About this exercise
Restate the listing below word for word, omitting any images.

[[ Information supplied, beginning ]]

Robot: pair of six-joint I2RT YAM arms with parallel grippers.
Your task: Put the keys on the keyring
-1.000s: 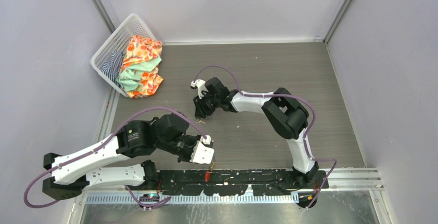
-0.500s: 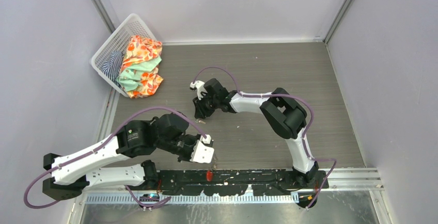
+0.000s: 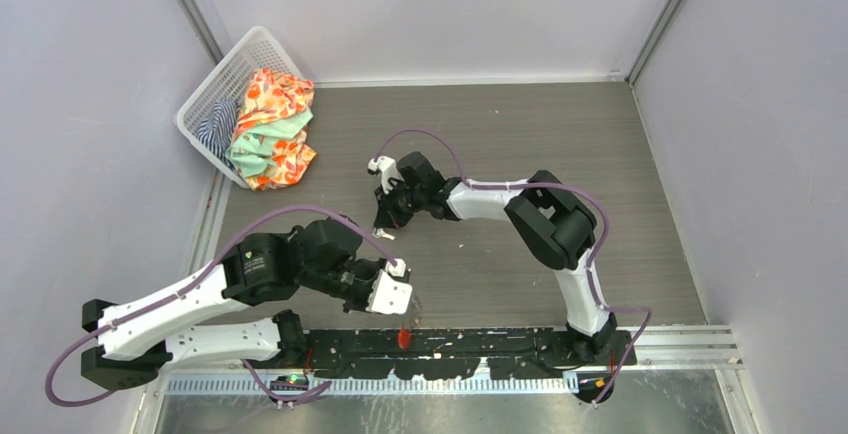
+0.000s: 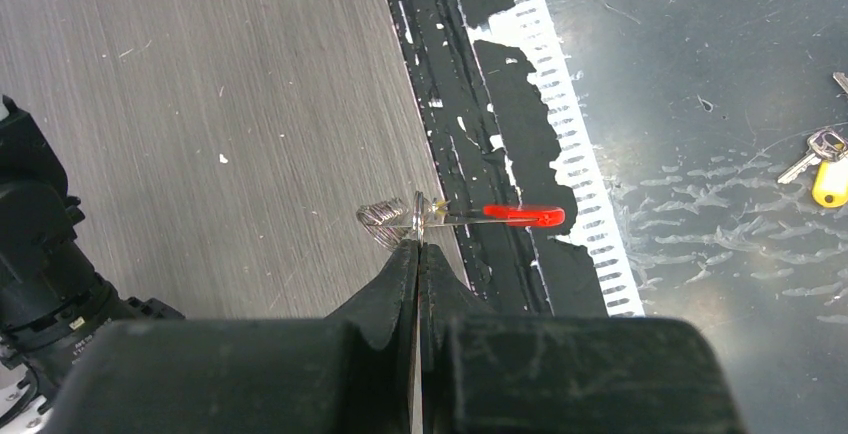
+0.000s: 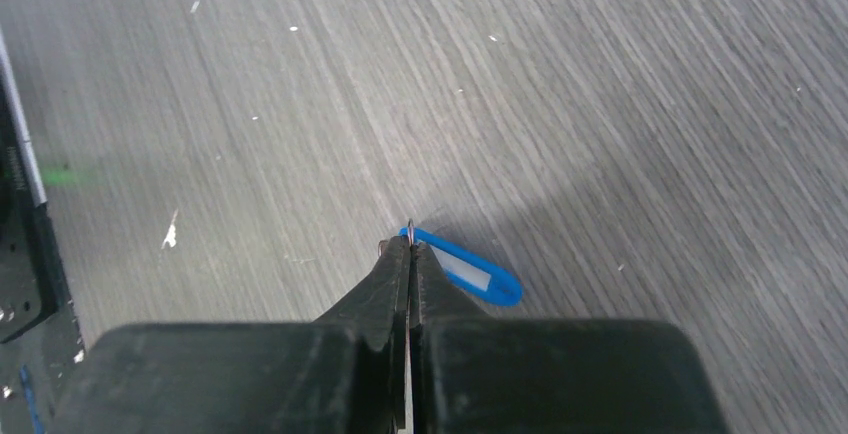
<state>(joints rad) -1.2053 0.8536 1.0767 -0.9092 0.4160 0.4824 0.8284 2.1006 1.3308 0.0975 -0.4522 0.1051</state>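
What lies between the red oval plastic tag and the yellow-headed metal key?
From the tag toward the key: a white slotted strip, then bare metal sheet, in the left wrist view.

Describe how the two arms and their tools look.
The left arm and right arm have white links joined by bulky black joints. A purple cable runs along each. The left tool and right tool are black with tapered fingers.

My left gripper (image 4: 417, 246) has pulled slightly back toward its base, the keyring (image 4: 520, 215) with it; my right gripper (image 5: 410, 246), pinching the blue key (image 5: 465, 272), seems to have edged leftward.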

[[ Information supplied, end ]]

Completed task
Robot: pair of six-joint I2RT YAM arms with parallel grippers.
Your task: Put the keys on the keyring
-1.000s: 
-0.500s: 
+0.000s: 
+0.000s: 
+0.000s: 
<state>(joints rad) -1.2053 0.8536 1.0767 -0.9092 0.4160 0.4824 0.8284 2.1006 1.3308 0.0975 -0.4522 0.1051</state>
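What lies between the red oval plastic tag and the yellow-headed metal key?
From the tag toward the key: a white slotted strip, then bare metal sheet, in the left wrist view.

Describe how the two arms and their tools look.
The left arm and right arm have white links joined by bulky black joints. A purple cable runs along each. The left tool and right tool are black with tapered fingers.

My left gripper (image 4: 417, 246) has pulled slightly back toward its base, the keyring (image 4: 520, 215) with it; my right gripper (image 5: 410, 246), pinching the blue key (image 5: 465, 272), seems to have edged leftward.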

The exercise has been completed in full.